Abstract: Mature human cognition is complex and variable, both across
contemporary cultures and over human history, but human cognitive
development proceeds in a more predictable pattern, especially in infants
and young children. Studies of infants’ cognitive abilities in non-social
domains (including object cognition, numerical cognition and spatial
cognition) shed light on the starting points for human cognitive
development. Together with studies of these cognitive abilities in other
animals, at other ages, and with other methods from the cognitive and brain
sciences, this research suggests deep properties of physical and
mathematical reasoning in older children and adults. Here I ask whether
studies of infants can bring similar insights into human social cognition.
Do the complex social inferences and intuitions of adults develop from, and
build on, simpler systems that are functional in infants? If so, what are
the properties of these systems, and what roles do they play in the richer
social reasoning that emerges later in development?
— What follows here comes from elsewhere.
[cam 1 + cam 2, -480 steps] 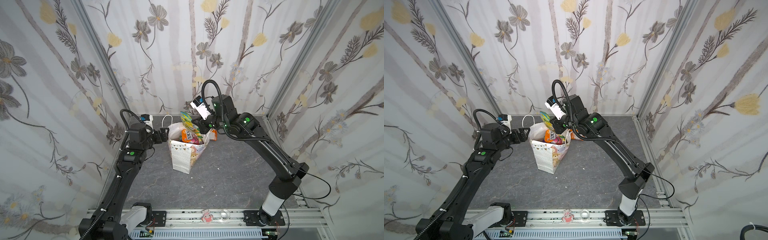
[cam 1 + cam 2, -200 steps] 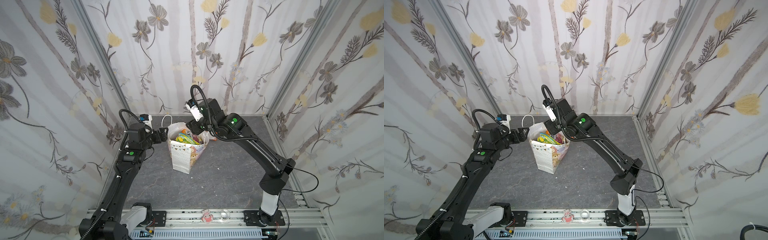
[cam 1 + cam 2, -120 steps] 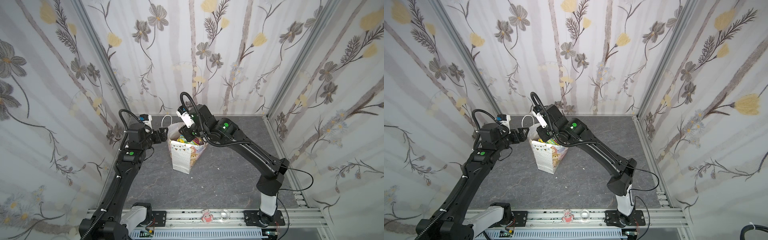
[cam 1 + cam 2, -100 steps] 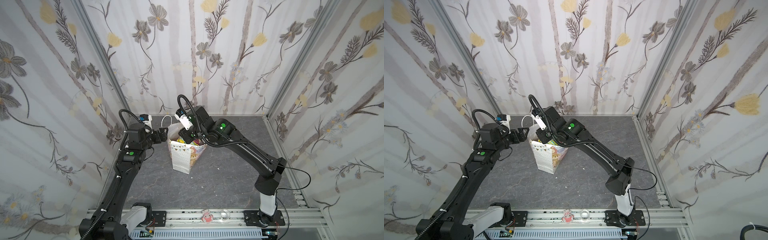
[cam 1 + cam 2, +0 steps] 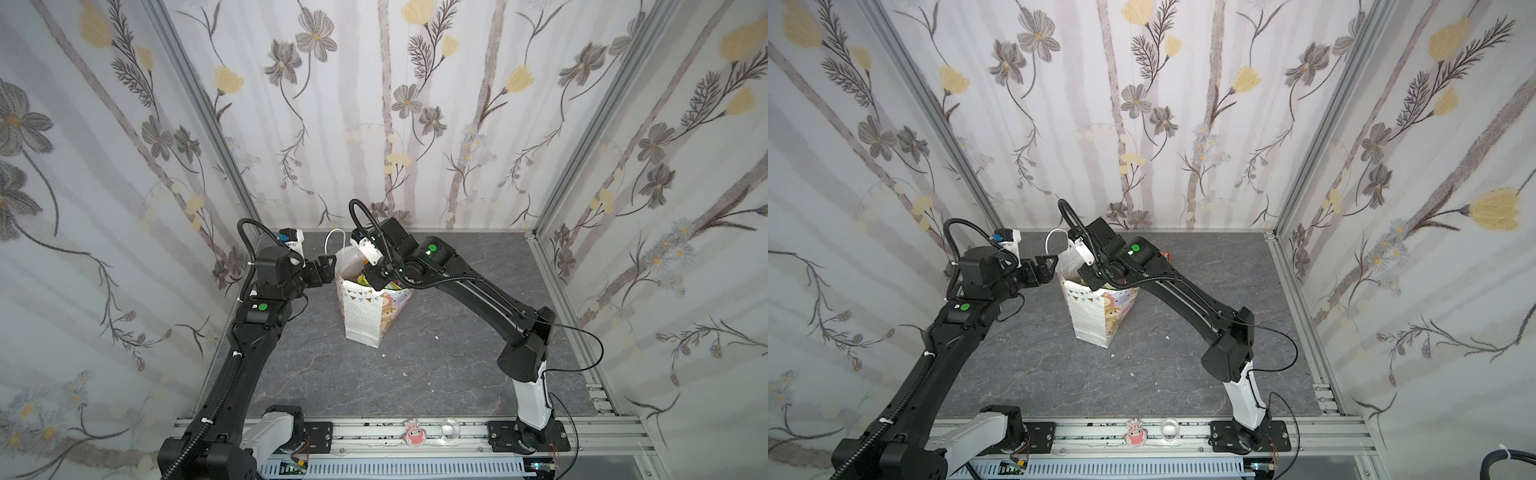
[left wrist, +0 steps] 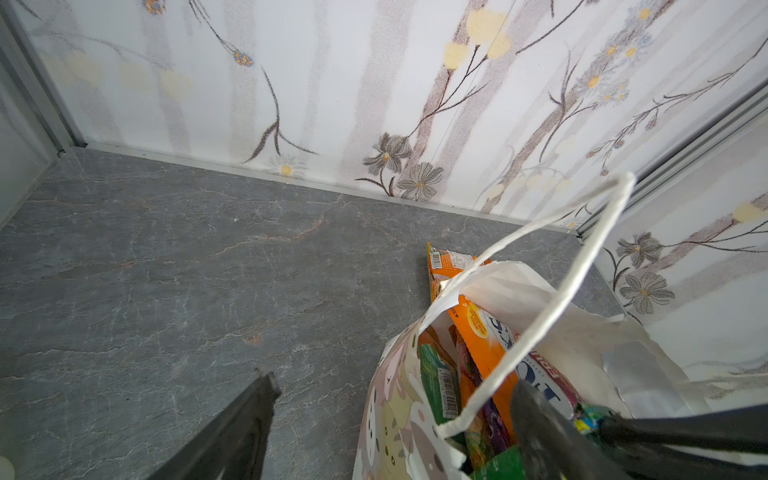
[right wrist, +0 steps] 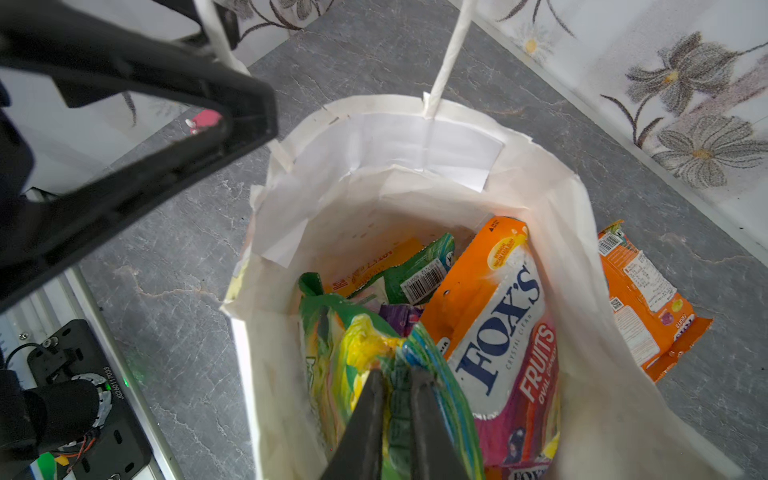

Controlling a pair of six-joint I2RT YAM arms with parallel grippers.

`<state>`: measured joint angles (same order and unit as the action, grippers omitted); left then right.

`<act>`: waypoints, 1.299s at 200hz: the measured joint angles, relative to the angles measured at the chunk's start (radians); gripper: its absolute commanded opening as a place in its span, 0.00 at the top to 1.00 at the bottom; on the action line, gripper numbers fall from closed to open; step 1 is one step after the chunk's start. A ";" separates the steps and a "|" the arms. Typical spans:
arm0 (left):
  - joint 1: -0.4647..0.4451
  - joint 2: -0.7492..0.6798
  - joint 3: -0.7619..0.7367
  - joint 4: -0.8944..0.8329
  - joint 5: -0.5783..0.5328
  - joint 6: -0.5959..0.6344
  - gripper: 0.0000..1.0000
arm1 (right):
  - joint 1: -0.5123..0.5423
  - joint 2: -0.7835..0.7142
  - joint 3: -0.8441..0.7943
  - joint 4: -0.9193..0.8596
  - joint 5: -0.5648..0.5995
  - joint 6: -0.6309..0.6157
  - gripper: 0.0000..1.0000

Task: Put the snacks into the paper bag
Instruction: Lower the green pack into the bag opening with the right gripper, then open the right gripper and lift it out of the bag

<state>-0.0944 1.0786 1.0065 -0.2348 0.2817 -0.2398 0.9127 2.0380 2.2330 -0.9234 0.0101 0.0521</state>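
One stray orange packet (image 7: 644,299) lies flat on the table (image 5: 415,374), outside the paper bag (image 5: 361,316) and just beside its far right side. Its back face is up, showing a barcode and a QR code; the small print is too fine to read. Judged: the last snack left to load.

The paper bag stands upright, far of the table's centre, with its mouth open.

Right fingers (image 7: 365,424) reach down into the mouth, drawn nearly together, pinching the top edge of a green-and-yellow packet (image 7: 349,353). Judged: gripping by the top edge keeps the packet on end, so it can slot in beside the others.

Left fingers (image 6: 232,432) are spread wide at the bag's left rim by the cord handle (image 6: 582,270), clamped on nothing. One is over the mouth, the other over bare table. They are probably posted there to keep the mouth open and the bag from tipping. Contact with the paper: cannot tell.

Inside the bag:
- orange FOX'S packet (image 7: 498,316), reading "FOX'S CRYSTAL CLEAR" and "FRUITS"
- green packet (image 7: 419,266), barcode up
- purple packet (image 7: 399,313), mostly buried
- yellow-orange packet (image 7: 374,262), deep in the bag, red lettering unreadable
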 measured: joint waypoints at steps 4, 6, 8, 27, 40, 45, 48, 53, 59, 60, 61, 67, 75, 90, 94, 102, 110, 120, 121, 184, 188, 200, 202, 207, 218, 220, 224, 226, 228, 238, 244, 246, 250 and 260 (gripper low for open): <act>0.000 0.000 0.000 0.000 0.000 0.000 0.12 | -0.003 0.006 0.000 0.000 0.000 -0.003 0.86; 0.000 -0.001 0.000 0.000 0.000 0.000 0.12 | -0.004 0.008 0.000 0.000 0.000 -0.005 0.86; 0.000 -0.001 0.000 0.000 0.000 0.000 0.12 | -0.005 0.010 0.000 0.000 0.000 -0.006 0.86; 0.000 -0.002 0.000 0.000 0.000 0.000 0.12 | -0.006 0.041 0.003 -0.008 -0.004 -0.032 0.86; 0.000 -0.003 0.000 0.000 0.000 0.000 0.11 | -0.005 0.065 0.009 -0.016 -0.008 -0.050 0.87; 0.000 -0.003 0.000 0.000 0.000 0.000 0.12 | -0.005 0.074 0.013 -0.021 -0.008 -0.055 0.87; 0.000 -0.003 0.000 0.000 0.000 0.000 0.11 | -0.005 0.080 0.017 -0.023 -0.008 -0.058 0.87; 0.000 -0.003 0.000 0.000 0.000 0.000 0.12 | -0.006 0.090 0.025 -0.029 -0.011 -0.063 0.87; 0.000 -0.003 0.000 0.000 0.000 0.000 0.12 | -0.008 0.100 0.035 -0.035 -0.014 -0.068 0.87; 0.000 -0.003 0.000 0.000 0.000 0.000 0.12 | -0.009 0.103 0.037 -0.036 -0.015 -0.069 0.87; 0.000 -0.003 0.000 0.000 0.000 0.000 0.12 | -0.009 0.104 0.039 -0.037 -0.016 -0.069 0.87; 0.000 -0.003 0.000 0.000 0.000 0.000 0.12 | -0.011 0.113 0.049 -0.042 -0.016 -0.072 0.87; 0.001 -0.003 0.000 0.000 0.000 0.000 0.12 | -0.015 0.121 0.060 -0.048 -0.018 -0.077 0.87; 0.002 -0.003 0.000 0.000 0.000 0.000 0.12 | -0.018 0.125 0.072 -0.060 -0.031 -0.079 0.87; 0.002 -0.003 0.000 0.000 0.000 0.000 0.12 | -0.018 0.125 0.075 -0.064 -0.034 -0.079 0.86; 0.002 -0.003 0.000 0.000 0.000 0.000 0.12 | -0.017 0.124 0.081 -0.070 -0.039 -0.078 0.85; 0.002 -0.003 0.000 0.000 0.000 0.000 0.12 | -0.014 0.117 0.085 -0.074 -0.050 -0.077 0.78; 0.002 -0.003 0.000 0.000 0.000 0.000 0.12 | -0.010 0.100 0.085 -0.081 -0.061 -0.068 0.73; 0.002 -0.003 0.000 0.000 0.000 0.000 0.12 | -0.009 0.098 0.085 -0.081 -0.061 -0.068 0.74; 0.005 -0.009 -0.001 0.000 0.000 0.000 0.12 | 0.000 -0.103 0.091 -0.037 -0.043 0.019 0.59; 0.005 -0.009 -0.001 0.000 0.000 0.000 0.12 | 0.005 -0.119 0.090 -0.034 -0.030 0.026 0.59; 0.005 -0.009 -0.001 0.000 0.000 0.000 0.12 | 0.040 -0.175 0.066 -0.022 0.036 0.055 0.57; 0.005 -0.009 -0.001 0.000 0.000 0.000 0.12 | 0.048 -0.187 0.059 -0.020 0.048 0.061 0.57; 0.005 -0.010 -0.001 0.000 0.000 0.000 0.12 | 0.071 -0.214 0.037 -0.012 0.082 0.077 0.56; 0.005 -0.010 -0.001 0.000 0.000 0.000 0.12 | 0.116 -0.285 -0.038 0.017 0.144 0.108 0.55; 0.005 -0.010 -0.001 0.000 0.000 0.000 0.12 | 0.122 -0.300 -0.059 0.029 0.150 0.113 0.55; 0.005 -0.010 -0.001 0.000 0.000 0.000 0.12 | 0.131 -0.327 -0.095 0.043 0.162 0.124 0.54; 0.005 -0.010 -0.001 0.000 0.000 0.000 0.12 | 0.135 -0.345 -0.122 0.057 0.169 0.130 0.54; 0.005 -0.010 -0.001 0.000 0.000 0.000 0.12 | 0.138 -0.364 -0.150 0.071 0.172 0.137 0.53; 0.005 -0.013 -0.001 0.000 0.000 0.000 0.12 | 0.140 -0.475 -0.332 0.161 0.209 0.173 0.53; 0.005 -0.015 -0.001 0.000 0.000 0.000 0.12 | 0.137 -0.544 -0.450 0.219 0.232 0.195 0.52; 0.005 -0.016 -0.001 0.000 0.000 0.000 0.12 | 0.136 -0.559 -0.476 0.232 0.241 0.200 0.52; 0.006 -0.018 -0.001 0.000 0.000 0.000 0.12 | 0.135 -0.600 -0.546 0.263 0.254 0.212 0.52; 0.006 -0.023 -0.003 0.004 0.000 0.000 0.12 | 0.132 -0.692 -0.695 0.343 0.265 0.241 0.53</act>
<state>-0.0887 1.0554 1.0035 -0.2306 0.2821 -0.2398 1.0451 1.3464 1.5375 -0.5804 0.2749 0.2935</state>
Recent studies of human
infants, using simple behavioral methods, suggest that the answers to these
questions may lie within reach. I describe some new findings and call for a
multi-species, multi-leveled search for the core mechanisms by which humans
navigate the social world.

About the Speaker:

Elizabeth Spelke received her A.B. from Radcliffe College and her Ph.D.
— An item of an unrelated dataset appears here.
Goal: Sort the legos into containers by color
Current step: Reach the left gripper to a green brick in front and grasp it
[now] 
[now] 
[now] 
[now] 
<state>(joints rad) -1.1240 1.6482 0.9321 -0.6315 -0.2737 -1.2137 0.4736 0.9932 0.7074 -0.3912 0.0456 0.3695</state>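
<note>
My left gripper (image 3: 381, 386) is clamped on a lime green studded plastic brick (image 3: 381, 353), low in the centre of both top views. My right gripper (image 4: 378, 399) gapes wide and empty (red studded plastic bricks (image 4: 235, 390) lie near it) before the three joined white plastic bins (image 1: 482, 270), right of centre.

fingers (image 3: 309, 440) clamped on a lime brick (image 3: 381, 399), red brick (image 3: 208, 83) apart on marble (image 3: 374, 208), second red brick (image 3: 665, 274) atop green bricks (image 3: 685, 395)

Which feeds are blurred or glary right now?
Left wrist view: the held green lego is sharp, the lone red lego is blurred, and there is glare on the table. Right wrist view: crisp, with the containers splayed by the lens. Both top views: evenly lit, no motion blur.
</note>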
from Cornell University, where she studied cognitive psychology with Ulric
Neisser and perception and developmental psychology with Eleanor J. Gibson.
She taught in the Psychology Departments of the University of Pennsylvania
and Cornell University, and in the Department of Brain and Cognitive
Sciences at MIT, before joining the Department of Psychology at Harvard,
where she now directs the Laboratory for Developmental Studies. Dr. Spelke
has received numerous prestigious awards: the William James Award, American
Psychological Society, 2000; the Distinguished Scientific Contribution
Award, the American Psychological Association, 2000; America’s Best in
Science and Medicine, Time Magazine, 2001; National Academy of Sciences
Prize in Psychological and Cognitive Sciences, 2014. Over her career,
Spelke has probed the origins, development and nature of knowledge of
objects, actions, number, geometry, persons and social relationships
through behavioral studies of human adults, children, and especially
infants. She seeks to shed light on cognitive capacities that are universal
across human cultures, early emerging in human development, and fundamental
to the unique cognitive achievements of human adults. To foster
investigations of cognition at multiple levels, her research seeks to
elucidate aspects of human cognition that depend on ancient mechanisms and
that therefore can be studied in model animals. To shed light on our
species’ unique cognitive achievements, including mastery of systems of formal mathematics, her research also probes the processes that give rise to new concepts over the course of children’s cognitive development.